▶ [BRIEF]: Your answer is the lines below, exactly, from the one that contains "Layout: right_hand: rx" through the one that contains "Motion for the", both included.

+ + + +

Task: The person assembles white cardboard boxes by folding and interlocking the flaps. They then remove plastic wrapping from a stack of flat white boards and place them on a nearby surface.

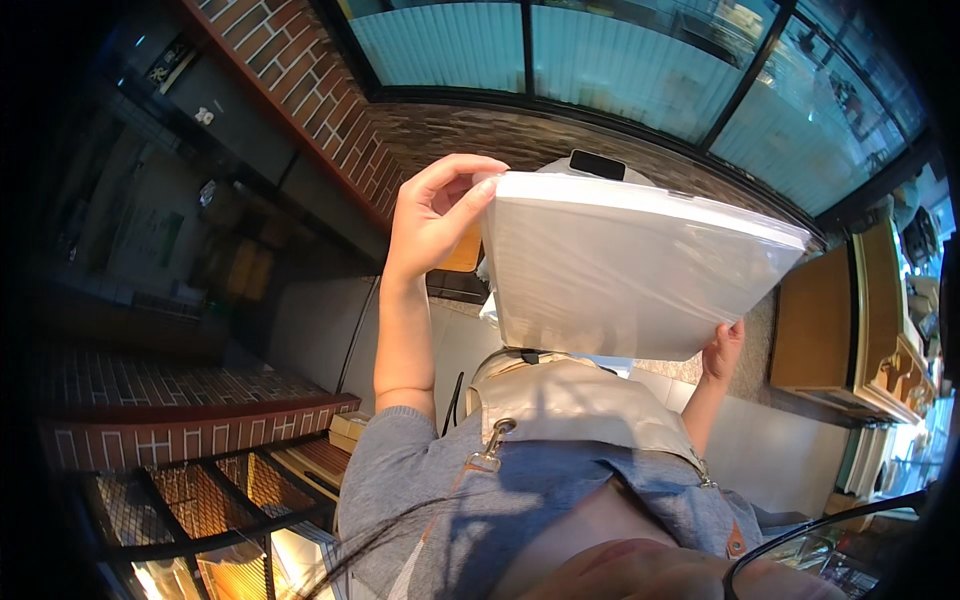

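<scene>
A large flat pale packet [630, 270], wrapped in shiny clear film, is held up in front of my body. Along its far top edge runs a brighter white strip. My left hand [440, 215] pinches the top left corner between thumb and fingers. Lower down on the other side, my right hand [722, 350] grips the packet's near right edge; part of that hand is behind the packet. What the packet contains cannot be made out. I wear a beige apron [580, 405] over a grey top.
Past the packet, a dark phone [598, 164] lies on a pale surface. Framed windows [620, 70] and a brick wall [300, 80] stand beyond. To the right is a wooden cabinet [815, 310]. A black-framed mesh rack [190, 510] stands at lower left.
</scene>
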`<state>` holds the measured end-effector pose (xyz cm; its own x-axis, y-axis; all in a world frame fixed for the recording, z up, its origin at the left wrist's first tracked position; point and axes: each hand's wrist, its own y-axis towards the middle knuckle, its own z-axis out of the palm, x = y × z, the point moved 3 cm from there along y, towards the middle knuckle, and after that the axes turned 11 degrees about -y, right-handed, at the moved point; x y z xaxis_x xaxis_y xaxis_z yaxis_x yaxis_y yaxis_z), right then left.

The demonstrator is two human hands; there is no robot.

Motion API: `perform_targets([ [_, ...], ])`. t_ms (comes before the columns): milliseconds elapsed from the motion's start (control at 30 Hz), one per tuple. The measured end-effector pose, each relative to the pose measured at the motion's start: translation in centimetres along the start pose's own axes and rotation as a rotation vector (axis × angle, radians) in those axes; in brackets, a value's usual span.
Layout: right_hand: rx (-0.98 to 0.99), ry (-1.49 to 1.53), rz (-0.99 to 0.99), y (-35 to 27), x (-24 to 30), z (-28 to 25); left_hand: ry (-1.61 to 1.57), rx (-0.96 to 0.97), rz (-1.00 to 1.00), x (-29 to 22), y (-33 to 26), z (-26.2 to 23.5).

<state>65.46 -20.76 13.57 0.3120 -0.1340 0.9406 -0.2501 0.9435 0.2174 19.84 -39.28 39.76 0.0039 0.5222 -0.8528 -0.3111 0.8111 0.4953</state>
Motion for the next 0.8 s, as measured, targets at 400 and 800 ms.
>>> perform_targets([
  [400, -0.023, 0.058, -0.043, 3.0, 0.9, -2.1, 0.504, 0.211, 0.117, -6.3, 0.2, 2.0],
  [800, 0.033, 0.082, -0.083, 2.9, 0.1, -4.1, 0.666, 0.244, 0.161, -5.9, 0.4, 4.6],
])
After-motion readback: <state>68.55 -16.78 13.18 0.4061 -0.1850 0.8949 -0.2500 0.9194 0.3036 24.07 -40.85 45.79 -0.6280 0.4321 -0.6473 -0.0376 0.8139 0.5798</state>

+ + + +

▶ [EXPECTED ANSWER]:
Layout: right_hand: rx (-0.98 to 0.99), ry (-1.49 to 1.53), rz (-0.99 to 0.99), y (-35 to 27), x (-24 to 30), z (-28 to 25); left_hand: ry (-1.61 to 1.57), rx (-0.96 to 0.97), rz (-1.00 to 1.00), x (-29 to 22), y (-33 to 26), z (-26.2 to 23.5).

<state>65.46 -20.76 13.57 0.3120 -0.1340 0.9406 -0.2501 0.9435 0.2174 19.84 -39.28 39.76 0.0039 0.5222 -0.8528 -0.3111 0.8111 0.4953</state>
Motion for the next 0.8 s, as measured, targets at 400 and 800 ms.

That wraps up the exercise.